Nothing should be left out: write out the whole listing exactly.
"""
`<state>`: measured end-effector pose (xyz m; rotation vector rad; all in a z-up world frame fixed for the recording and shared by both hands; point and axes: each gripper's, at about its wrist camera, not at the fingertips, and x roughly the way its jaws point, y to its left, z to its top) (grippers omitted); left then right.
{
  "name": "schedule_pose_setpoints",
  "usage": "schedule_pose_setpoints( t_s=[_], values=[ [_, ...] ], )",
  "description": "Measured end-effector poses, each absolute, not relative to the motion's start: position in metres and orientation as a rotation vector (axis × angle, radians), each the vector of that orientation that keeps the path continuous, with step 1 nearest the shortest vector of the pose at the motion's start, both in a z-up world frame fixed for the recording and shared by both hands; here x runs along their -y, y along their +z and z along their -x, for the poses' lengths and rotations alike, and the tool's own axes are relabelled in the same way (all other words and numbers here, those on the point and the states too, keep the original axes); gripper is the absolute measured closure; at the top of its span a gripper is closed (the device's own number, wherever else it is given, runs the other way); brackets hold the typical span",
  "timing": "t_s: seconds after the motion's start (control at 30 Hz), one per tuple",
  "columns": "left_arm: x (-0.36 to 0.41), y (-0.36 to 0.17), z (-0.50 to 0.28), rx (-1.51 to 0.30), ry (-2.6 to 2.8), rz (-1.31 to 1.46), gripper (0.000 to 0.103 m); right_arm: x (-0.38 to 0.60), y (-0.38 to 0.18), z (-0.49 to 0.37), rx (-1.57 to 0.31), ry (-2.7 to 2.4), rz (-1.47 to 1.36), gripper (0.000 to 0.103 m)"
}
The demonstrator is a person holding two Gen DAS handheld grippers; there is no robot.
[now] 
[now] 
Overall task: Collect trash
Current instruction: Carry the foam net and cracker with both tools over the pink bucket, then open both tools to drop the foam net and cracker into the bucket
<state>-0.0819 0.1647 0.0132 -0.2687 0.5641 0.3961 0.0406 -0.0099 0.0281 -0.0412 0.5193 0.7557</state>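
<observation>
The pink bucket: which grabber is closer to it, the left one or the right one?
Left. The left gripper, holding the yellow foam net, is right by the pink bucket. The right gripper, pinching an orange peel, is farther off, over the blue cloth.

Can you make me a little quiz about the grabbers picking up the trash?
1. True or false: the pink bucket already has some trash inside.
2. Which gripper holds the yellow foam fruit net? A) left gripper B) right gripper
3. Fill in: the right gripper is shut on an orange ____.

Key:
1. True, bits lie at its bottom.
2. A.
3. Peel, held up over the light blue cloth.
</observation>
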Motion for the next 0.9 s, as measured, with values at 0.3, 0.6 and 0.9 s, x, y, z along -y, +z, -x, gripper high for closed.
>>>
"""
-- SOLUTION TO THE PROBLEM --
`<state>`: measured end-effector pose (xyz m; rotation vector rad; all in a z-up world frame fixed for the recording and shared by both hands; point and axes: each gripper's, at about its wrist camera, not at the fingertips, and x roughly the way its jaws point, y to its left, z to its top) (grippers omitted); left then right.
{
  "name": "schedule_pose_setpoints",
  "usage": "schedule_pose_setpoints( t_s=[_], values=[ [_, ...] ], )",
  "description": "Measured end-effector poses, each absolute, not relative to the motion's start: position in metres and orientation as a rotation vector (axis × angle, radians), each the vector of that orientation that keeps the path continuous, with step 1 nearest the shortest vector of the pose at the motion's start, both in a z-up world frame fixed for the recording and shared by both hands; here x runs along their -y, y along their +z and z along their -x, for the poses' lengths and rotations alike, and the tool's own axes are relabelled in the same way (all other words and numbers here, those on the point and the states too, keep the original axes); gripper is the absolute measured closure; at the top of its span a gripper is closed (the device's own number, wherever else it is given, runs the other way); brackets hold the typical span",
  "timing": "t_s: seconds after the motion's start (control at 30 Hz), one per tuple",
  "columns": "left_arm: x (-0.36 to 0.41), y (-0.36 to 0.17), z (-0.50 to 0.28), rx (-1.51 to 0.30), ry (-2.6 to 2.8), rz (-1.31 to 1.46), gripper (0.000 to 0.103 m); right_arm: x (-0.38 to 0.60), y (-0.38 to 0.18), z (-0.49 to 0.37), rx (-1.57 to 0.31), ry (-2.7 to 2.4), rz (-1.47 to 1.36), gripper (0.000 to 0.103 m)"
}
The demonstrator is a person holding two Gen DAS handheld grippers; there is no robot.
[now] 
[now] 
Overall task: Collect trash
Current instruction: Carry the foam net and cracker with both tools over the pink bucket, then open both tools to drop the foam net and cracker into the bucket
<state>-0.0819 0.1647 0.0132 -0.2687 0.5641 0.3961 0.0406 -0.0099 0.0281 -0.0412 0.5193 0.7557</state>
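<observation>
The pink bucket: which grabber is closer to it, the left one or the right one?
Left. The left gripper, holding the yellow foam net, is right by the pink bucket. The right gripper, pinching an orange peel, is farther off, over the blue cloth.

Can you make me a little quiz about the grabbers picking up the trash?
1. True or false: the pink bucket already has some trash inside.
2. Which gripper holds the yellow foam fruit net? A) left gripper B) right gripper
3. Fill in: the right gripper is shut on an orange ____.

Key:
1. True, bits lie at its bottom.
2. A.
3. Peel, held up over the light blue cloth.
</observation>
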Motion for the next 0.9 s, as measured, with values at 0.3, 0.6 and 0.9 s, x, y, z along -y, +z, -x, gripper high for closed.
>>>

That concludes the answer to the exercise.